Tips on How You Can Cope and Keep Going

  • Plan your Day – Treat the working week as a “normal” week in the office. Get up and go and work, have lunch breaks and pack up at the end of the day. It is easy to keep going when you work remotely and regular breaks and finishing on time will help ensure you keep
  • Have a Dedicated Working Space – Set up a place to work where it is free from distraction and is quiet.
  • Go Outside – So long as we remain away from other people, getting some fresh air will improve your health and also is a great way to get away from your desk.
  • Remember to Eat and Drink – Make sure you stop and eat lunch each day and keep hydrated throughout the day.
  • Distractions – There will be distractions and if you have children and/or pets in the house this can cause you to have to stop work. Therefore be flexible and work around these. If you need to take a break for an hour to play a game with the children then work a for an hour later in the day or early the next day.

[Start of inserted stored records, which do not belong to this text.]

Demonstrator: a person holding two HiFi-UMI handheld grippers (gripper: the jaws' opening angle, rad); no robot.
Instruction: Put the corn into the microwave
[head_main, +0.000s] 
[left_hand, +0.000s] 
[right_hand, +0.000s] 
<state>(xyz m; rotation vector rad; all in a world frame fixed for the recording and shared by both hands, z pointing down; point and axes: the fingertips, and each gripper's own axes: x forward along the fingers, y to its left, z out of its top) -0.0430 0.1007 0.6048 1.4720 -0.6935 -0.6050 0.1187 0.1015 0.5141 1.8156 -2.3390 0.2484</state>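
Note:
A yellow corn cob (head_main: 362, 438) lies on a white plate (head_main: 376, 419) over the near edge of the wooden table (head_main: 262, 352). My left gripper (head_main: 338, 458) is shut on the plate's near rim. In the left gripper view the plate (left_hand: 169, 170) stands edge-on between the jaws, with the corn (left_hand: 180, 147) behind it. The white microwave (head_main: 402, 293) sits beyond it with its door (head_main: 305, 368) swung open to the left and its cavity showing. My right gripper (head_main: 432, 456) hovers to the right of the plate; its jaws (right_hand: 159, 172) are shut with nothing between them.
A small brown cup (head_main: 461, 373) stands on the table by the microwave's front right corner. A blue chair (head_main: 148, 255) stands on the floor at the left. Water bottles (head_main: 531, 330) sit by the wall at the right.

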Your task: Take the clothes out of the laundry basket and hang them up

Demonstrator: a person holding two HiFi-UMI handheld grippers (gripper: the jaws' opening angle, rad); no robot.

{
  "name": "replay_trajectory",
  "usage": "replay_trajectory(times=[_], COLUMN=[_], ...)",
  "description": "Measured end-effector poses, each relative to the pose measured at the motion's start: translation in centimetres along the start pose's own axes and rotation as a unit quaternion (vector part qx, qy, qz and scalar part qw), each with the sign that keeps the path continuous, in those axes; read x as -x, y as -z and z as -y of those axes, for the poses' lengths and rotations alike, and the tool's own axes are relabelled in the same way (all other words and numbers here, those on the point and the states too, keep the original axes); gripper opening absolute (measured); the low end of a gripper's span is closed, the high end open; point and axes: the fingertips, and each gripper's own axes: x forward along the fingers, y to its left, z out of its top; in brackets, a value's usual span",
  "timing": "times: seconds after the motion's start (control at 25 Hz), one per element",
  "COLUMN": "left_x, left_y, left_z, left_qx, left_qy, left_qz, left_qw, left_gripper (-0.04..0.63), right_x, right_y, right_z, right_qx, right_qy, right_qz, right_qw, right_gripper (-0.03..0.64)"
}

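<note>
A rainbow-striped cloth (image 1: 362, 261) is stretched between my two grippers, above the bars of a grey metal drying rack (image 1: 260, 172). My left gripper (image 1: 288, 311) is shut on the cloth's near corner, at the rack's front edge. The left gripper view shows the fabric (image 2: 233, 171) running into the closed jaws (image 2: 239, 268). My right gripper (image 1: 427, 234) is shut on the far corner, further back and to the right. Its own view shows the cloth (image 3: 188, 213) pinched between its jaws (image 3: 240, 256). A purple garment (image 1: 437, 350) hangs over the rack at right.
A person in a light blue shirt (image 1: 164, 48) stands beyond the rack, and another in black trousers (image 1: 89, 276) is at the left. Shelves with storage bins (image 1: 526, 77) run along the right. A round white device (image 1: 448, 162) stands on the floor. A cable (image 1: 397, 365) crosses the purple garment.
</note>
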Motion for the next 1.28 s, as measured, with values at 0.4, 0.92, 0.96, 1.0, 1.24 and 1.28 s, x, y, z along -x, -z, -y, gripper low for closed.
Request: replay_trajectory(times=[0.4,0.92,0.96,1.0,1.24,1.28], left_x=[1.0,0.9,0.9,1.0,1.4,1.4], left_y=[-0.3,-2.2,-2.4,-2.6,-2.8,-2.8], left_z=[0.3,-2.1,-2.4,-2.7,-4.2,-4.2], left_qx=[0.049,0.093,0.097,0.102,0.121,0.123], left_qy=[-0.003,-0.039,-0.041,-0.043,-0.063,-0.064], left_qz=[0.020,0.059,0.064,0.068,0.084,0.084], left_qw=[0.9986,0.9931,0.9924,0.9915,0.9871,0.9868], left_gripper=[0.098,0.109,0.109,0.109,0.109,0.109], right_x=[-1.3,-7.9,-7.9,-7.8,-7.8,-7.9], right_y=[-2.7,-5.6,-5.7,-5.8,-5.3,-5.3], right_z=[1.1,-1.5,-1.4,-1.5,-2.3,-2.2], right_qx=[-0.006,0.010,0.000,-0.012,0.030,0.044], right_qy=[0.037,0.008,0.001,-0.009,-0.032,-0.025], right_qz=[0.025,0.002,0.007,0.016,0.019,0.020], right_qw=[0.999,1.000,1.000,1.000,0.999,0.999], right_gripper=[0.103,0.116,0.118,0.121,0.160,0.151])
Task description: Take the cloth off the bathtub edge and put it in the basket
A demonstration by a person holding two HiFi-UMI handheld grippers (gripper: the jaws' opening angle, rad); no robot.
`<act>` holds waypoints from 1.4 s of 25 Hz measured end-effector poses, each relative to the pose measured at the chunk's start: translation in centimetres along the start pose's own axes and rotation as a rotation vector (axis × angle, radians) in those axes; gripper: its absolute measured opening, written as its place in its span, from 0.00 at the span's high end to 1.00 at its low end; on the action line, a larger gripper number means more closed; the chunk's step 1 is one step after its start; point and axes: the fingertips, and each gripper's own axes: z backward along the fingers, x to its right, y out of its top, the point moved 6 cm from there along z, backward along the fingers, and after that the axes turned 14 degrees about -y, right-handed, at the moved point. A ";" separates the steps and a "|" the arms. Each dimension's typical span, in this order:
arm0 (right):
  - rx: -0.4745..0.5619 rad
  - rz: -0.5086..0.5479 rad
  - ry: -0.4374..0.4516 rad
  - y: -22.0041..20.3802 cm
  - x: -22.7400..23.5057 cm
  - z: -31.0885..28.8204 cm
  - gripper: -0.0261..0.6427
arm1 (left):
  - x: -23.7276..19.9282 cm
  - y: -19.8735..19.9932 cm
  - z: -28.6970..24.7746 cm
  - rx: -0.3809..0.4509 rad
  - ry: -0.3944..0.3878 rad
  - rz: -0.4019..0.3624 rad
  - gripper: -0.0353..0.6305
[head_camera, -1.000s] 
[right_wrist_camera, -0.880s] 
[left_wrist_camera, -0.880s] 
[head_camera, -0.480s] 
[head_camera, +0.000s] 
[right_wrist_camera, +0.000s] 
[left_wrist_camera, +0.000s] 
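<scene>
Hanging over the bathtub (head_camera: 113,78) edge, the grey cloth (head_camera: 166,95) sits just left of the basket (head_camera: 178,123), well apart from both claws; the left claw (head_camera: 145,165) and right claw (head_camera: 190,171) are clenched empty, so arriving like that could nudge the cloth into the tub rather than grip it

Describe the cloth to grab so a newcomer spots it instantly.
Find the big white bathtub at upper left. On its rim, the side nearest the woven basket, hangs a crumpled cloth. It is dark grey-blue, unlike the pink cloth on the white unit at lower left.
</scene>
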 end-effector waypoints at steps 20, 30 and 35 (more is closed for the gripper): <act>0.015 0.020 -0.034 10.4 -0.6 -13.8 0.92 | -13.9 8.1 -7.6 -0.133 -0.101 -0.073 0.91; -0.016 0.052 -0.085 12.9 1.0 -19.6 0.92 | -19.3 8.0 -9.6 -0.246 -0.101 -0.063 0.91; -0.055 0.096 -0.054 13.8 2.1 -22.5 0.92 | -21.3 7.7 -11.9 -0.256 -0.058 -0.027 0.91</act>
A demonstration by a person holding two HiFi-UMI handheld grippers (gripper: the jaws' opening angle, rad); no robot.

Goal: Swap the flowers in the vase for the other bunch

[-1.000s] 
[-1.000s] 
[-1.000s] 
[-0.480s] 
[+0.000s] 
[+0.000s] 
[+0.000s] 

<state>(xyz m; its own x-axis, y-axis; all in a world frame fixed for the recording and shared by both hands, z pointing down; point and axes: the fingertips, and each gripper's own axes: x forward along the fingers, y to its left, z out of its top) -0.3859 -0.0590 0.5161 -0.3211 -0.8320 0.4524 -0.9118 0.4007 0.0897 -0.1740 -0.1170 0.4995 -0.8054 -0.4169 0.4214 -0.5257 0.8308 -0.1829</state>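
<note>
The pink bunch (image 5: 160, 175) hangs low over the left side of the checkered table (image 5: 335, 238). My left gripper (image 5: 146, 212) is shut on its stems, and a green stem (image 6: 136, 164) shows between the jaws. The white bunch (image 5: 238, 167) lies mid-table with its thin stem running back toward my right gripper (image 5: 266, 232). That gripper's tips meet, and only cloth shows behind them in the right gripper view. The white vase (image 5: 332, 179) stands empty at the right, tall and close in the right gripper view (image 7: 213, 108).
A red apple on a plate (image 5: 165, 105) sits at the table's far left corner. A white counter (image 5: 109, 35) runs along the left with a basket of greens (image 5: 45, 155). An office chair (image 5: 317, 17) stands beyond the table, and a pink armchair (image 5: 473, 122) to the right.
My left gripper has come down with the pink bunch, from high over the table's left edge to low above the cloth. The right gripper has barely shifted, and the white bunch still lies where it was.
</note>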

  • Talk to Others – If you have a bad day or you are worried then call someone. Do not bottle it up as you will find many feel he same way as you. Set up regular calls with friends and family and be there for each other.

One last piece of advice is please do not panic. We are all in this together and where we can we will support you.  We in turn have support from our own accounting community, so do not bottle up any worries – you will find many of us feel the same as you. Contact others on social media, text or call but keep the communication going and keep supporting one another. Also employee helplines or help form your accounting body may also be available – just do not suffer alone.